## EXERCISE DESCRIPTION
Reproduce exactly, and only, the lines below from the one containing "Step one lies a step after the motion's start" through the one containing "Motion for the".

## DATASET CONTENT

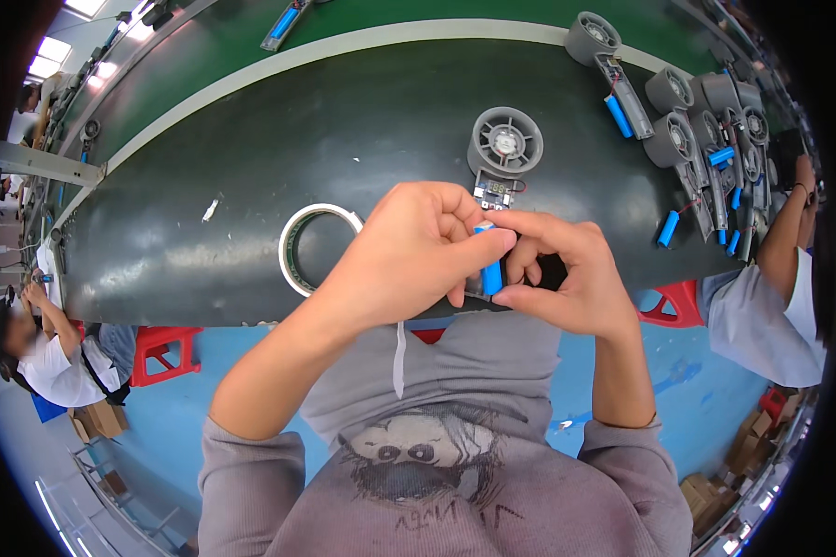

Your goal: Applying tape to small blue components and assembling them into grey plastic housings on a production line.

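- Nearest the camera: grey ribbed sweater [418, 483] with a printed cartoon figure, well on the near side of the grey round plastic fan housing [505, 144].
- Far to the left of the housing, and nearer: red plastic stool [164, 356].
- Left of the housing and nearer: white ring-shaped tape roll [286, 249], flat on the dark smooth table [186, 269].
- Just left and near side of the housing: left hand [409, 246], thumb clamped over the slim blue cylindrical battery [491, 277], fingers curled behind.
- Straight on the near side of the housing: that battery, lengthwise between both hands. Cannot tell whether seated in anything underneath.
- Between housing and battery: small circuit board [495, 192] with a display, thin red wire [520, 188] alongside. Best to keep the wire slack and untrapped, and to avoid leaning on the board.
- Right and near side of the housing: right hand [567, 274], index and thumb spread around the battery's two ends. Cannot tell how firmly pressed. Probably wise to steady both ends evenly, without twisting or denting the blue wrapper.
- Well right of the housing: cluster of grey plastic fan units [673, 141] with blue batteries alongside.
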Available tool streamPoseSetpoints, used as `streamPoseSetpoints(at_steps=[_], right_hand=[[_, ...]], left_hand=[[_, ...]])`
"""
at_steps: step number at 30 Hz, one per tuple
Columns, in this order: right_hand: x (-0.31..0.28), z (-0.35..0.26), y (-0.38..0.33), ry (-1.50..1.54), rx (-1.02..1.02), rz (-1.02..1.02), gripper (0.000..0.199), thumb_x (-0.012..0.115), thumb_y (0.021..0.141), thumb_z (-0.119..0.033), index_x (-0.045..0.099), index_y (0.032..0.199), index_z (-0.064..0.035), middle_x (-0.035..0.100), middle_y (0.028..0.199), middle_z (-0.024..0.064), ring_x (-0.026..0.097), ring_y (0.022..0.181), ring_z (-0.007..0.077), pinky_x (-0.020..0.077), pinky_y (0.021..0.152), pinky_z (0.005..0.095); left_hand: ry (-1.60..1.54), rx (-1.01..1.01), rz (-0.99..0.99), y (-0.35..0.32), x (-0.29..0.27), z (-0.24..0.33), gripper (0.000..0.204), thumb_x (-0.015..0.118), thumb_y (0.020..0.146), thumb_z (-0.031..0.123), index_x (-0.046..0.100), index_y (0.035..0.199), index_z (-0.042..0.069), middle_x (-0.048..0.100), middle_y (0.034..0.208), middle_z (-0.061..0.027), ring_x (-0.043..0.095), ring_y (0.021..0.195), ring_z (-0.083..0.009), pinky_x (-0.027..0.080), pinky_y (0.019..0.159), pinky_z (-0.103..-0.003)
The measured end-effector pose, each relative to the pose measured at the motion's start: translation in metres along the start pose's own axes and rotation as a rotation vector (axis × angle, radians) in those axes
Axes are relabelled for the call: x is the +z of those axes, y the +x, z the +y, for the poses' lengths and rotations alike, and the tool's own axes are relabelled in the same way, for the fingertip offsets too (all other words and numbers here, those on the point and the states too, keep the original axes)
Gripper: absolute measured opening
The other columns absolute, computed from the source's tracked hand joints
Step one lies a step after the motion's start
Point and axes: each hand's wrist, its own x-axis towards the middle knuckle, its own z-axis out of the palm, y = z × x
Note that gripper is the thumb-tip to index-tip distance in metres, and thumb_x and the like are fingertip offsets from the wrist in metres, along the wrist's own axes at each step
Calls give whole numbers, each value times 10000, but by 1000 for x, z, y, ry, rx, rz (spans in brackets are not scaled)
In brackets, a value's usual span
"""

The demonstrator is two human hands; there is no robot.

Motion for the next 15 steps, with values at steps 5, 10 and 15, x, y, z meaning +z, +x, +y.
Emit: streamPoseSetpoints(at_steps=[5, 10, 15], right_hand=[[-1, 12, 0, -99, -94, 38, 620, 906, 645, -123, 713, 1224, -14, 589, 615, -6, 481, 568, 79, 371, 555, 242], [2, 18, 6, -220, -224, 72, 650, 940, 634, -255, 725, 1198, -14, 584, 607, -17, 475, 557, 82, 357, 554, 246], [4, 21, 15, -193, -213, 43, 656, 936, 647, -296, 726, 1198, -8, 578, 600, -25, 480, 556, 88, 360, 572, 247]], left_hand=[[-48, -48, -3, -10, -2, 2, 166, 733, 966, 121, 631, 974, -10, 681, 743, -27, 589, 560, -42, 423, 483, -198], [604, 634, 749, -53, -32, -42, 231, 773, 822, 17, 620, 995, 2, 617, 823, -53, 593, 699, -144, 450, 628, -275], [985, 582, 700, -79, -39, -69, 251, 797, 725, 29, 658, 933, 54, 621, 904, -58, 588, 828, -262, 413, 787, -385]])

## EXERCISE RESPONSE
Step one lies a step after the motion's start
Point and axes: each hand's wrist, its own x-axis towards the middle knuckle, its own z-axis out of the palm, y = z × x
Note that gripper is the thumb-tip to index-tip distance in metres, and thumb_x and the like are fingertip offsets from the wrist in metres, along the wrist's own axes at each step
Calls give whole numbers, each value times 10000, but by 1000 for x, z, y, ry, rx, rz (spans in brackets are not scaled)
In brackets, a value's usual span
"""

The demonstrator is two human hands; there is no robot.

Motion for the next 15 steps, with values at steps 5, 10 and 15, x, y, z meaning +z, +x, +y.

The exercise asks for nothing further.